Mikael Bask

Senior Lecturer/Associate Professor at Nationalekonomiska institutionen; Professorer och lektorer

E-mail:
Mikael.Bask@nek.uu.se
Visiting address:
Ekonomikum
Kyrkogårdsgatan 10
Postal address:
Box 513
751 20 UPPSALA

Short presentation

Ph.D. in Economics.
Docent in Economics.
Docent in Financial Economics.

See my homepage for my CV.

Keywords

  • financial economics
  • macroeconomics

Research

Three representative research areas and six representative papers of mine

Measuring the stability of a stochastic dynamic system

The stability of a dynamic system should be contrasted with the volatility of the time series generated by the system. In Bask and de Luna (2002), this idea is developed theoretically by presenting not only a measure of the stability of a stochastic dynamic system but also a consistent estimator of the proposed measure. The idea is further refined and called (λ,σ^2)-analysis in Bask (2010). The proposed method in Bask and de Luna (2002) and Bask (2010) is a recurrent theme in my research.

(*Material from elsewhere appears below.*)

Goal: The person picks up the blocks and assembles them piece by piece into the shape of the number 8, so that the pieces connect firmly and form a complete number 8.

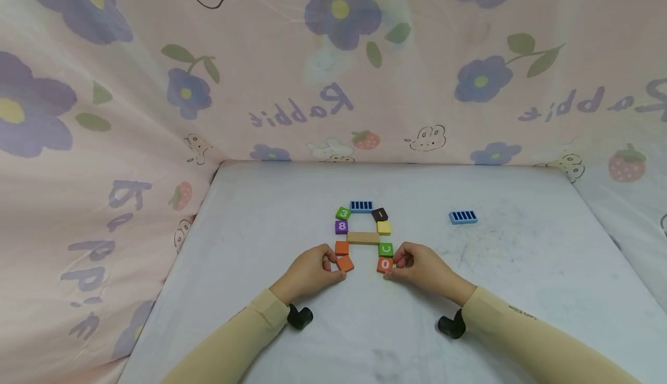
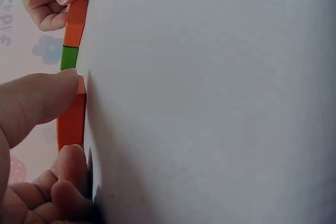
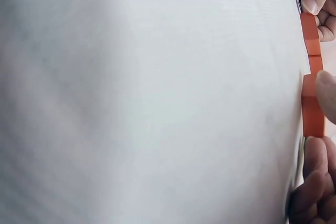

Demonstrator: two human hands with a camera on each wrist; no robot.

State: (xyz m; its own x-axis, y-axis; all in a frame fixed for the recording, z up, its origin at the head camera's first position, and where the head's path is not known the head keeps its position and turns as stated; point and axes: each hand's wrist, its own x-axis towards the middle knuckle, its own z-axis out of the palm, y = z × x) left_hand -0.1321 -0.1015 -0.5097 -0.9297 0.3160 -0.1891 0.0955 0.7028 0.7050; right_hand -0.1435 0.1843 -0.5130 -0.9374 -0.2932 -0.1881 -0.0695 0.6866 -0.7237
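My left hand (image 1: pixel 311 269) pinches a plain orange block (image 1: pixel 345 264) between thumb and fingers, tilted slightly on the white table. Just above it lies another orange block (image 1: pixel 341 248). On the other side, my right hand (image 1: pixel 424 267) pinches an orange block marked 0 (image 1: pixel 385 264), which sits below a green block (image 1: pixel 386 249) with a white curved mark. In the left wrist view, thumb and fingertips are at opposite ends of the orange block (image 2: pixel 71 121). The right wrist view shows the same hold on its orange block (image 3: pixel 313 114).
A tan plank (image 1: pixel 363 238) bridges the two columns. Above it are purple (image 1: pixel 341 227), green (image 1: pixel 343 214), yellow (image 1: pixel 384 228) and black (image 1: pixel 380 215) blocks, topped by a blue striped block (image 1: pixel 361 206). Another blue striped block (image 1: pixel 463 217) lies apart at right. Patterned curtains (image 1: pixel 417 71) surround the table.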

Bask M. and de Luna X. (2002). Characterizing the Degree of Stability of Non-Linear Dynamic Models. Studies in Nonlinear Dynamics and Econometrics, 6 (1) article 3.

Bask M. (2010). Measuring Potential Market Risk. Journal of Financial Stability, 6, 180-186.

Inequality-generating mechanisms in society

In Bask and Bask (2015), we present definitions of two central concepts in the literature on inequality-generating mechanisms in society – cumulative (dis)advantage and the Matthew effect – and argue that an interaction-based model in the tradition of analytical sociology and statistical mechanics might explain cumulative (dis)advantage and the Matthew effect when detected in the data. In Bask and Bask (2014), we sketch the structure of such a model. There is a kinship with this research and the research that I have carried out on the measurement of the stability of a stochastic dynamic system.

Bask M. and Bask M. (2014). Social Influence and the Matthew Mechanism: The Case of an Artificial Cultural Market. Physica A: Statistical Mechanics and its Applications, 412, 113-119.

Bask M. and Bask M. (2015). Cumulative (Dis)advantage and the Matthew Effect in Life-Course Analysis. PLOS ONE, 10 (11) e0142447.

Selecting the relevant equilibria in a model

Examining whether the equilibria in a model are learnable is a way of reducing the number of relevant equilibria if the number is large. However, it is not always the case that learnability successfully reduces the number of relevant equilibria in a model. Two articles of mine focus on this problem. In Bask (2008), a continuity condition is presented, which implies that only one equilibrium in the model is relevant. The model being studied is an exchange rate model augmented with technical trading in exchange rates in the form of moving averages, which gives rise to a model with a large number of learnable equilibria in the least-squares sense. In Bask (2009), the announcement effects on exchange rates in which the aforementioned continuity condition is used are studied. The model being studied is the same as that in the previous article.

Bask M. (2008). Adaptive Learning in an Expectational Difference Equation with Several Lags: Selecting among Learnable REE. European Financial Management, 14, 99-117.

Bask M. (2009). Announcement Effects on Exchange Rates. International Journal of Finance and Economics, 14, 64-84.